**WHAT TO PRODUCE:** No pictures go into the copy. Write out exactly the lines below from the one containing "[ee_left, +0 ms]" through the one containing "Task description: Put".

**MATERIAL SHOWN:**
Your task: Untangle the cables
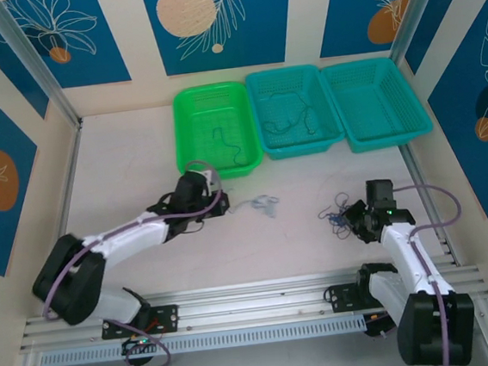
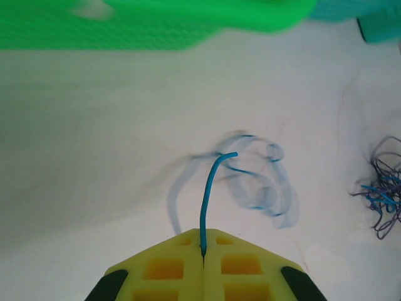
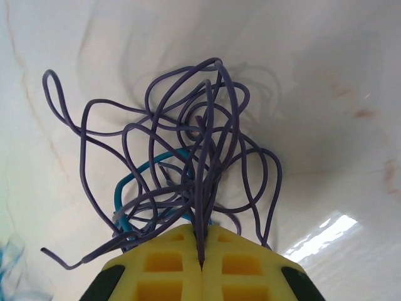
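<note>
White tabletop [image 1: 129, 159] spreads between blue patterned walls. Toward the left, the left end effector [image 1: 220, 204] sits low over it, clenched on a single teal cable [image 2: 205, 200] that rises from between its closed fingers. The cable is apparently held apart from the rest so it can be sorted alone. Blurred pale-blue loops [image 2: 260, 185] lie just beyond; I cannot tell whether they are the same wire. Behind, the green basket [image 1: 186, 102] holds one dark wire [image 1: 230, 148] and the middle teal basket [image 1: 256, 80] holds a few thin wires [image 1: 285, 120], so these are likely drop spots for freed pieces. To the right, the right end effector [image 1: 355, 218] is clamped on a knotted tangle [image 3: 188, 157] of purplish cables with a teal one threaded through. It is probably anchoring the knot so strands can be drawn out.
</note>
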### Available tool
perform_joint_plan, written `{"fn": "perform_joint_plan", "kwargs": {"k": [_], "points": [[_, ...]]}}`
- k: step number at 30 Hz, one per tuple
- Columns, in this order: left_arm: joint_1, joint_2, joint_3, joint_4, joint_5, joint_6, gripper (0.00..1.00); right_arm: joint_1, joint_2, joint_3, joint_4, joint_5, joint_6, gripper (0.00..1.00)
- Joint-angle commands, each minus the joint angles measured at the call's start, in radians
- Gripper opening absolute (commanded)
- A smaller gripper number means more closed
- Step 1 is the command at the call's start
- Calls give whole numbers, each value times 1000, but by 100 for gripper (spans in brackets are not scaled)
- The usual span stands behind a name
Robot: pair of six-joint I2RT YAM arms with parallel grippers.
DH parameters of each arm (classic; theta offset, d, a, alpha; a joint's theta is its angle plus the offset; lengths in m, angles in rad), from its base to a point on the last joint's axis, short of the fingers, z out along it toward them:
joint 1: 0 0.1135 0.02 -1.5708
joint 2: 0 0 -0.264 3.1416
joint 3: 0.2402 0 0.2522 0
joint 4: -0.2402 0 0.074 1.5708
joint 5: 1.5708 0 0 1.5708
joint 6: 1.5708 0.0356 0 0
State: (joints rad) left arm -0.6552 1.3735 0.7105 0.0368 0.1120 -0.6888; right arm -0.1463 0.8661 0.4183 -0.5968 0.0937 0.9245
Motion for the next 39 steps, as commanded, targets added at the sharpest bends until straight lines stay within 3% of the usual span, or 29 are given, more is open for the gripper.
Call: {"fn": "perform_joint_plan", "kwargs": {"k": [1, 4, 8, 12, 16, 24, 37, 38, 39], "points": [[18, -106, -32, -131, -44, 58, 0, -35, -12, -6, -26, -48, -9, 2], [23, -181, -29, -149, -27, 70, 0, -26, -13, -14, 25, -129, -35, 0], [23, -235, 7, -80, 93, 62, 0, 56, -9, -22, 122, -291, -83, 0], [22, -262, 121, -103, 104, 84, 0, 191, -9, 8, 144, -292, -88, 0], [25, -232, 312, -218, 25, 177, 0, 298, -5, 47, 134, -231, -75, 0], [85, -49, 671, -309, -135, 360, 0, 350, 1, 80, 118, -199, -68, 0], [209, 395, 1032, -310, -48, 405, 0, 363, -14, 88, 95, -192, -76, 0], [213, 420, 1035, -305, -51, 408, 9, 365, -13, 87, 94, -192, -78, 0], [215, 437, 1036, -299, -56, 409, 28, 364, -13, 87, 94, -192, -79, 0]]}}
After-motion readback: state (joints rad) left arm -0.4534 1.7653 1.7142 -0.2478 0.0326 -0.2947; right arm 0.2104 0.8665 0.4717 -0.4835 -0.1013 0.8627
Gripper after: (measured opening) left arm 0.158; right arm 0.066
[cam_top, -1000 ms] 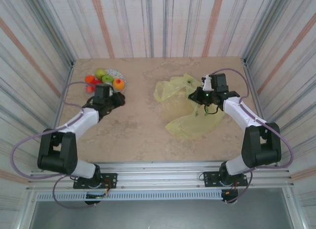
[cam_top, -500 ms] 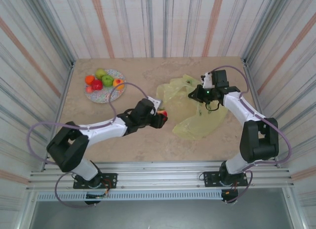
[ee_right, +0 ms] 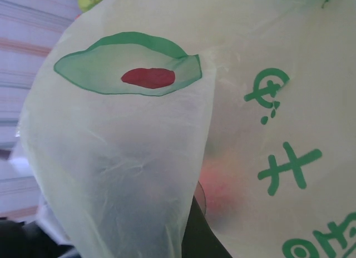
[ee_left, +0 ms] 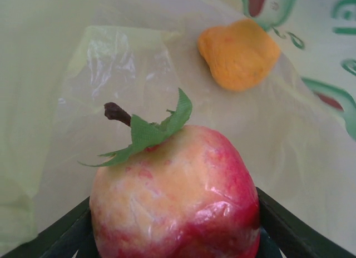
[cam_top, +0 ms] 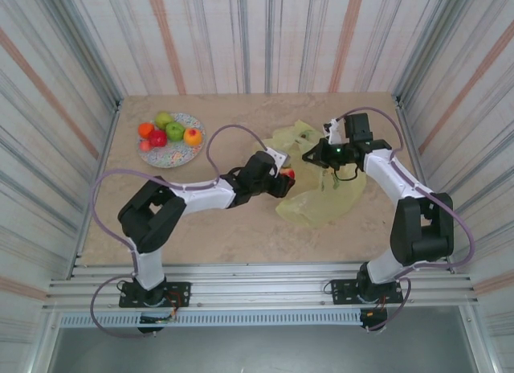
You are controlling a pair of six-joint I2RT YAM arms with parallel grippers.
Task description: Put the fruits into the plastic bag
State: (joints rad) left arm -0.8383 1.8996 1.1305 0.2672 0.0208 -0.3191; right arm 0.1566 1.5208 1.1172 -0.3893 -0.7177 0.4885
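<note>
I'm watching my left gripper (cam_top: 286, 181) clamping a glossy red-and-yellow toy apple (ee_left: 178, 197) at the thin yellow-green avocado-print plastic bag (cam_top: 321, 198)'s mouth. A bumpy orange toy fruit (ee_left: 239, 52) is lying inside. My right gripper (cam_top: 310, 157) is pinching the rim; the other fruits (cam_top: 175, 131) are sitting on the round speckled plate (cam_top: 178, 156), back left.

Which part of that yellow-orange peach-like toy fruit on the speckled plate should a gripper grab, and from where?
Probably its round middle, from straight above. The yellow-orange peach-like fruit sits at the speckled plate's right edge, with a green fruit close on its left, so closing near-to-far should avoid that neighbour.
</note>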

**SOLUTION TO THIS PROBLEM:**
[ee_left, +0 ms] 
[cam_top, +0 ms] 
You are controlling a pair of six-joint I2RT YAM arms with parallel grippers.
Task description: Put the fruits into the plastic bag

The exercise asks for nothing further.